# Prompt
Give the data again exactly as written, without any of its pictures.

# Dataset content
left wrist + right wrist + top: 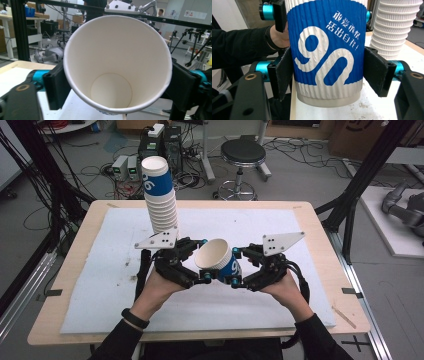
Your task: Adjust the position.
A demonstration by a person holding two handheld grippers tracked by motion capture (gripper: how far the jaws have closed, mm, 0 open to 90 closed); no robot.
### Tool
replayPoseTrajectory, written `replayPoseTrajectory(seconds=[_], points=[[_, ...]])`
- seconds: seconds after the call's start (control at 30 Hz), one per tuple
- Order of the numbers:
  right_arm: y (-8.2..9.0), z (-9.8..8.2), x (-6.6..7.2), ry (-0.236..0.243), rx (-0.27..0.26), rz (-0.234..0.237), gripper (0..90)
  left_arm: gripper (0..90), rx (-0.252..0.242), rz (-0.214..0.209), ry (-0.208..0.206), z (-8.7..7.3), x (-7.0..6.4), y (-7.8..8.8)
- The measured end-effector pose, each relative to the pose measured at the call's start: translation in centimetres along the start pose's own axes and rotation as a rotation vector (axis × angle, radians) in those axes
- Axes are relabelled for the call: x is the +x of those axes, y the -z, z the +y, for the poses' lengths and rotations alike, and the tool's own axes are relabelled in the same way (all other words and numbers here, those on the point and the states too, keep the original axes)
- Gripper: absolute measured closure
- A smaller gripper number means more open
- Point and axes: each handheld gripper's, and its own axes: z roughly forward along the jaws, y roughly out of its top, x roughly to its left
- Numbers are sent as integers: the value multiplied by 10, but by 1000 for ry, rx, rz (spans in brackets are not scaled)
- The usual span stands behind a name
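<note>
Right gripper (234, 266) holds a paper cup (218, 259) by its blue and white ribbed side, with one black pad pressed on each side of it. Left gripper (205, 260) is at the cup's open mouth, and its pads sit by the rim on both sides. I cannot tell if those pads press on the rim or just stand beside it. The cup is tipped over so its mouth points at the left gripper. Inside, the cup is white and has nothing in it, as the left gripper view shows. It is held up in the air above the middle of the counter (70, 270). A tall stack of cups (159, 195) stands behind the left gripper, nearer the far edge of the counter.
</note>
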Motion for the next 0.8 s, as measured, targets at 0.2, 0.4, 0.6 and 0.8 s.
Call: replayPoseTrajectory(seconds=[0.2,0.4,0.6,0.8], points=[[-1,0,0,-1,-3,1,293,226,-3,10,-20,0,-1,0],[-4,-1,1,1,21,-7,281,226,13,23,-35,1,-1,2],[2,-2,-3,-27,33,-34,198,226,43,39,-55,5,-1,8],[2,-1,-3,-18,74,-33,193,227,118,63,-84,7,-3,6]])
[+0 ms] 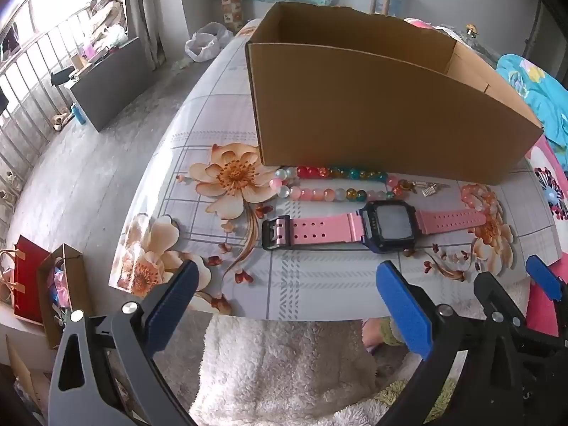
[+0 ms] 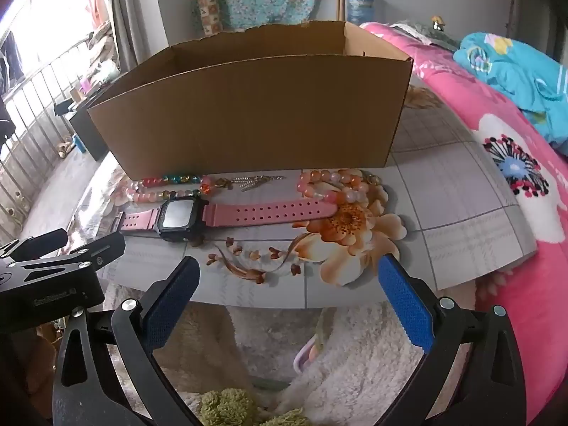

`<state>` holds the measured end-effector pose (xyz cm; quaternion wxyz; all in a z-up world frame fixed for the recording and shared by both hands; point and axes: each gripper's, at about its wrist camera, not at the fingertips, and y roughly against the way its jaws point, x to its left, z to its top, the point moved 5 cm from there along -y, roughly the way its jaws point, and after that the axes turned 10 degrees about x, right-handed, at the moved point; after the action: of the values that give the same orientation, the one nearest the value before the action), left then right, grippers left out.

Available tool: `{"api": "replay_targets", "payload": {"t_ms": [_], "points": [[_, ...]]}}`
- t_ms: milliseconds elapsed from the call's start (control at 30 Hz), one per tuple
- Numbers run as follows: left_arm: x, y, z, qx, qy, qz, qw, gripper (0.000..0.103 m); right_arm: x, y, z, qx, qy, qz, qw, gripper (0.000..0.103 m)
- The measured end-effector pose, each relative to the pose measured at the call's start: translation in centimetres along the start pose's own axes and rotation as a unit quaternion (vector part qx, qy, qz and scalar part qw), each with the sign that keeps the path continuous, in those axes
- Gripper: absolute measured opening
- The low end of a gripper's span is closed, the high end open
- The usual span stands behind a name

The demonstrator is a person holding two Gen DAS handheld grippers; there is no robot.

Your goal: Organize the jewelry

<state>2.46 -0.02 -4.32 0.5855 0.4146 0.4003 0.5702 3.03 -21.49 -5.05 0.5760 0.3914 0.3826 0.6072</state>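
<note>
A pink-strapped watch (image 1: pixel 376 229) with a dark square face lies flat on the flowered table mat (image 1: pixel 319 284), in front of an open cardboard box (image 1: pixel 383 113). A string of coloured beads (image 1: pixel 330 183) lies between watch and box, with a small metal chain (image 1: pixel 431 189) at its right end. In the right wrist view the watch (image 2: pixel 227 214), coloured beads (image 2: pixel 170 186), chain (image 2: pixel 255 180), box (image 2: pixel 255 113) and a pink bead bracelet (image 2: pixel 333 184) show. My left gripper (image 1: pixel 287 294) and right gripper (image 2: pixel 289 287) are both open and empty, short of the mat's near edge.
A fluffy white blanket (image 1: pixel 284 365) lies under both grippers. A pink bedspread (image 2: pixel 514 213) and a blue quilt (image 2: pixel 514 67) lie to the right. The floor, a red bag (image 1: pixel 30 280) and railings are to the left.
</note>
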Motion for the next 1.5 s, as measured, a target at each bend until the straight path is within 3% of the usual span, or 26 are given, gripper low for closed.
{"api": "replay_targets", "payload": {"t_ms": [1500], "points": [[-1.5, -1.5, -0.4, 0.02, -0.014, -0.007, 0.9997, 0.099, -1.1, 0.1, 0.2, 0.001, -0.012, -0.005, 1.0, 0.096]]}}
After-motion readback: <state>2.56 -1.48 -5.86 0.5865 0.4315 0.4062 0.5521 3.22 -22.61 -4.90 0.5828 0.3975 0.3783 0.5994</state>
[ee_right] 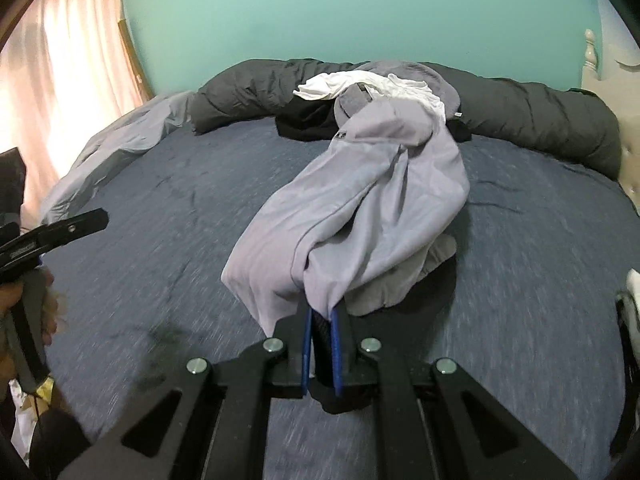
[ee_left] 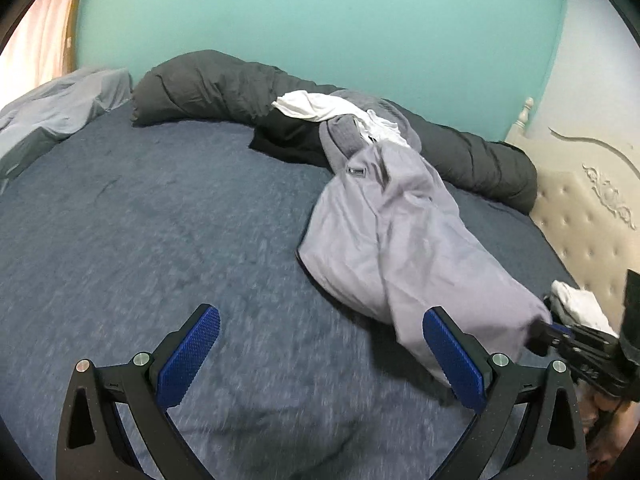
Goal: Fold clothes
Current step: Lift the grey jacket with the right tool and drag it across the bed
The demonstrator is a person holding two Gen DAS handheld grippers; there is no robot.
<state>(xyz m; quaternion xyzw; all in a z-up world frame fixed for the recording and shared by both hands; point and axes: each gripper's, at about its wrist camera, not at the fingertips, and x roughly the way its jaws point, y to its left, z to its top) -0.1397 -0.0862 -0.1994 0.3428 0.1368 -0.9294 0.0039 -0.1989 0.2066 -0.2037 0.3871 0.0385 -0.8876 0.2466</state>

# Output of the task
left wrist + right wrist + top: 
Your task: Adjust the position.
A demonstration by a person holding two handheld grippers tracked by motion capture (gripper: how far the jaws have closed, mm, 0 open to 90 closed); no robot.
### Tool
replayPoseTrajectory, written `replayPoseTrajectory(seconds=[_], points=[[_, ...]])`
- seconds: seconds after the call's start (control at 30 Hz), one per tuple
- Order of the numbers:
  right_arm: y (-8.2..9.0), z (-9.8..8.2), x (-6.6..7.2), ry (-0.236..0.243), rx (-0.27..0.26), rz (-0.234..0.237), gripper (0..90)
  left_arm: gripper (0..90), rx (-0.252..0.242), rz (-0.214..0.209), ry (-0.208..0.206), z (-8.7..7.3), x (-7.0..6.4), y (-7.8..8.8)
- The measured end-effector pose, each relative to the pose measured at the call's start: translation in centimetres along the start pose's own axes and rotation as a rotation vector (axis × angle, radians) in those axes
- Axes are relabelled for the call: x is the +x of those axes, y the -z, z the +y, for the poses' lengths and rotations alike, and the tool's own axes are relabelled in the same way (all other words and numbers here, those on the point and the states too, keep the original axes)
- Gripper: absolute measured closure
- A smaller gripper number means more open
- Point and axes: each handheld gripper's, and its own axes: z roughly forward along the jaws, y roughly out of its top, x roughly to its left
- Numbers are sent as integers: the value multiplied by 10, but by 1000 for ry, rx, rz (spans in brackets are not scaled)
- The usual span stands behind a name
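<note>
Right gripper (234, 266) holds a paper cup (218, 259) by its blue and white ribbed side, with one black pad pressed on each side of it. Left gripper (205, 260) is at the cup's open mouth, and its pads sit by the rim on both sides. I cannot tell if those pads press on the rim or just stand beside it. The cup is tipped over so its mouth points at the left gripper. Inside, the cup is white and has nothing in it, as the left gripper view shows. It is held up in the air above the middle of the counter (70, 270). A tall stack of cups (159, 195) stands behind the left gripper, nearer the far edge of the counter.
</note>
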Motion for the next 0.8 s, as measured, targets at 0.2, 0.4, 0.6 and 0.8 s.
Call: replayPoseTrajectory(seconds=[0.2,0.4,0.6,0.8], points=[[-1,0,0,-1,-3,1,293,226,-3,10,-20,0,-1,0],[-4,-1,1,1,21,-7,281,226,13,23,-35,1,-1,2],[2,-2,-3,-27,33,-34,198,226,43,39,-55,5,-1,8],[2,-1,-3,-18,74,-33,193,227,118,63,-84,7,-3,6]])
[+0 ms] 
[+0 ms] 

`<state>` holds the measured end-effector pose (xyz cm; quaternion wxyz; all in a z-up world frame fixed for the recording and shared by both hands; point and axes: each gripper's, at about its wrist camera, not at the fingertips, and y roughly against the way its jaws point, x to its left, z to its top, the point moved 5 cm from there along -y, roughly the way its jaws point, and after that the axes turned 10 degrees about x, right-handed, at the moved point; after the action: of the values that give the same orientation, the one nearest the value before the action), left then right, grippers left out.

Available tool: `{"api": "replay_targets", "payload": {"t_ms": [_], "points": [[_, ...]]}}`
- t_ms: milliseconds elapsed from the call's start (control at 30 Hz), one per tuple
- Numbers run as follows: left_arm: x, y, z, qx, qy, qz, qw, gripper (0.000..0.103 m); right_arm: x, y, z, qx, qy, qz, qw, gripper (0.000..0.103 m)
- The measured end-effector pose, each relative to the pose measured at the call's start: translation in centimetres along the start pose's own axes and rotation as a unit quaternion (vector part qx, qy, qz and scalar part qw), each with the sign that keeps the path continuous, in those axes
- Gripper: absolute measured opening
- The low end of a gripper's span is closed, the high end open
- The usual span stands behind a name

The demonstrator is a person holding two Gen DAS handheld grippers; there is no robot.

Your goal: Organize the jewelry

<state>2.46 -0.02 -4.32 0.5855 0.4146 0.4003 0.5702 3.03 -21.49 -5.05 0.5760 0.3914 0.3826 0.6072</state>
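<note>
A pink-strapped watch (image 1: pixel 376 229) with a dark square face lies flat on the flowered table mat (image 1: pixel 319 284), in front of an open cardboard box (image 1: pixel 383 113). A string of coloured beads (image 1: pixel 330 183) lies between watch and box, with a small metal chain (image 1: pixel 431 189) at its right end. In the right wrist view the watch (image 2: pixel 227 214), coloured beads (image 2: pixel 170 186), chain (image 2: pixel 255 180), box (image 2: pixel 255 113) and a pink bead bracelet (image 2: pixel 333 184) show. My left gripper (image 1: pixel 287 294) and right gripper (image 2: pixel 289 287) are both open and empty, short of the mat's near edge.
A fluffy white blanket (image 1: pixel 284 365) lies under both grippers. A pink bedspread (image 2: pixel 514 213) and a blue quilt (image 2: pixel 514 67) lie to the right. The floor, a red bag (image 1: pixel 30 280) and railings are to the left.
</note>
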Motion for the next 1.5 s, as measured, a target at each bend until the straight path is within 3% of the usual span, or 26 are given, gripper low for closed.
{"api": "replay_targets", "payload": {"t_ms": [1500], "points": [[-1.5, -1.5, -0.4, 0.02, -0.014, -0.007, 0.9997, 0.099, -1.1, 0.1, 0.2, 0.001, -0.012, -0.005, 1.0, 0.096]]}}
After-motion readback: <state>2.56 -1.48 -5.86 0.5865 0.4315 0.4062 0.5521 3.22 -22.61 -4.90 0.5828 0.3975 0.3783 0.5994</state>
[ee_right] 
[ee_left] 
Goal: Fold clothes
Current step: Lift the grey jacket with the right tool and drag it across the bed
The demonstrator is a person holding two Gen DAS handheld grippers; there is no robot.
<state>(xyz m; quaternion xyzw; all in a z-up world frame fixed for the recording and shared by both hands; point and axes: each gripper's, at about its wrist camera, not at the fingertips, and x roughly the way its jaws point, y to its left, z to its top) -0.1397 -0.0862 -0.1994 0.3428 0.1368 -0.9294 0.0039 -0.1989 0.2066 -0.2037 0.3871 0.0385 -0.8876 0.2466</state>

Work on the answer has been completed.